ABSTRACT
This article highlights the development and outcomes of a visual art educator community of practice (CoP) cultivated in partnership with the Museum of Contemporary Art in Los Angeles, known as the MOCA PD Lab. Participating researchers were interested in examining how to bring visual art teachers together outside of schools and districts to pursue their own collaborative professional development (PD) that could accommodate time, distance, and expense needs. The study focused on increasing the capacity of group members to design and facilitate PD through examining the impact of the CoP on participants’ shared knowledge and reflective practices; exploring strategies to grow and sustain the CoP; and implementing organisational strategies for cultivating connections and empowering teachers to pursue ongoing professional learning (PL). Feedback from participants indicates the positive impact of this CoP on members’ self-directed PL in: building community, collaborating with colleagues, developing instructional practice, and engaging in critical reflection.

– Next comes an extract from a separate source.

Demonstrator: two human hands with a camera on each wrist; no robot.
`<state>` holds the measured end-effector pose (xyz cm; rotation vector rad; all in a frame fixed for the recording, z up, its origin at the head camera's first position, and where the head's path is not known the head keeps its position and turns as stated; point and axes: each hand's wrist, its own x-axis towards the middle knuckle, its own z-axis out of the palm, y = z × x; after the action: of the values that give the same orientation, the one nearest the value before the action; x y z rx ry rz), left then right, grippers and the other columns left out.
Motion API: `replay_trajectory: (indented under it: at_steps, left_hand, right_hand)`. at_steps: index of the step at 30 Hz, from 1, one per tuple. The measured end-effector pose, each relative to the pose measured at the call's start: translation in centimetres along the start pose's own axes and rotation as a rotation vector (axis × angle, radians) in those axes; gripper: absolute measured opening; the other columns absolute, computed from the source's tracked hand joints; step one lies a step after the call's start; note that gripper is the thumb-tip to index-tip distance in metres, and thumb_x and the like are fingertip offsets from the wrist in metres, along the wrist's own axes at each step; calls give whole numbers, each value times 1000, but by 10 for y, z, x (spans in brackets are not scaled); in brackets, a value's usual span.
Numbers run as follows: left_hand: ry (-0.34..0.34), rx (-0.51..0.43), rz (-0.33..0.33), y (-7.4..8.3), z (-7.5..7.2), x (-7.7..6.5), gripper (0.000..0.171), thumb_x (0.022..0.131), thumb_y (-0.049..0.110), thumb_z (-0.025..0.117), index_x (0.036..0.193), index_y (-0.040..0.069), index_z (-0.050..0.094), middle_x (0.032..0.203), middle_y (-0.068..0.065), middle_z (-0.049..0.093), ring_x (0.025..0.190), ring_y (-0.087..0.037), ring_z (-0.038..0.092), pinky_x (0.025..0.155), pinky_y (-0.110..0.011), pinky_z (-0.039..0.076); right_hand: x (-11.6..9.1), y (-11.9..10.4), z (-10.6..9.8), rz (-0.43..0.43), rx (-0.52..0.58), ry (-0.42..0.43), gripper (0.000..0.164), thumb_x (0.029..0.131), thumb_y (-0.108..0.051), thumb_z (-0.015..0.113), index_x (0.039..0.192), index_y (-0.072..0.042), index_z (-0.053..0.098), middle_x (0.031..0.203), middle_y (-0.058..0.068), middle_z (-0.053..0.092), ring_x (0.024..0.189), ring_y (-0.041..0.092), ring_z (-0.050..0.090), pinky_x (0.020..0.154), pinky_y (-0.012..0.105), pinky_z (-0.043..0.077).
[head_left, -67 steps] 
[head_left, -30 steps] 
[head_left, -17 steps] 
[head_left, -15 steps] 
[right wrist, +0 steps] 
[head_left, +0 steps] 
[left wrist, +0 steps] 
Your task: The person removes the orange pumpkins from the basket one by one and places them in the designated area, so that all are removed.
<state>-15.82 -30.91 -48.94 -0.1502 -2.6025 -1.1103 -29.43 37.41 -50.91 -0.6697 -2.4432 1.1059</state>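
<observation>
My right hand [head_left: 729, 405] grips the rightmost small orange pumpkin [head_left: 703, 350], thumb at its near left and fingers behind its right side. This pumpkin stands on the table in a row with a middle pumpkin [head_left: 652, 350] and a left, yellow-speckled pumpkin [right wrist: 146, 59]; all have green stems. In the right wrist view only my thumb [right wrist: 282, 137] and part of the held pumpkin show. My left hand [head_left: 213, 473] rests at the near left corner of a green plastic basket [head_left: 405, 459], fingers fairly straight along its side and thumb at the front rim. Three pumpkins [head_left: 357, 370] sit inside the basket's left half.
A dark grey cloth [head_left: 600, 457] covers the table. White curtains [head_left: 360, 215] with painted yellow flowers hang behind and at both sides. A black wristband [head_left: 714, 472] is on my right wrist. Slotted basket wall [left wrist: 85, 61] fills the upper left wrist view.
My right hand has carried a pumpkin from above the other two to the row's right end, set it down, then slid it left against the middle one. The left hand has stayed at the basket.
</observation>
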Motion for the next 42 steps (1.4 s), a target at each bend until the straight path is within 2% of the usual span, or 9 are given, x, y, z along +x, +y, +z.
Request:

Now concluding its fifth year, the MOCA PD Lab continues to meet monthly to engage in visual art PL experiences to meet participants’ individual learning goals. Our hope is that the MOCA PD Lab may serve as a model for educators and museums looking to create collaborative PL opportunities.
Disclosure statement
No potential conflict of interest was reported by the author.
Notes
1. Although responses from data collected indicated that artistic practice was highly valued in regards to professional learning, all members in the CoP during the following year focused their investigations on ideas related to collaboration, instructional practice, or developing resources for teaching art; no member elected to pursue refining their own artistic practice or arts-based research as part of the MOCA PD Lab.
2. ‘How might we …’ design thinking challenges are taken from ideo.org, which promotes the idea that ‘Human-centered design sits at the intersection of empathy and creativity’ (‘Approach’, Citationn.d.) This approach provides opportunities to collaborate artistically through critical thinking problem-solving activities.